**THE TASK:**
Reproduce the full listing that appears beneath this instruction exactly.

※ ※ ※

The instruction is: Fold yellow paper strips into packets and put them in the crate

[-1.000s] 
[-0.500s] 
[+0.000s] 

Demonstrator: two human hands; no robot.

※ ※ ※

**RESPONSE AREA:**
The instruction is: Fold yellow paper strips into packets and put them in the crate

[-1.000s] 
[-0.500s] 
[+0.000s] 

Demonstrator: two human hands; no robot.

That covers the exercise completely.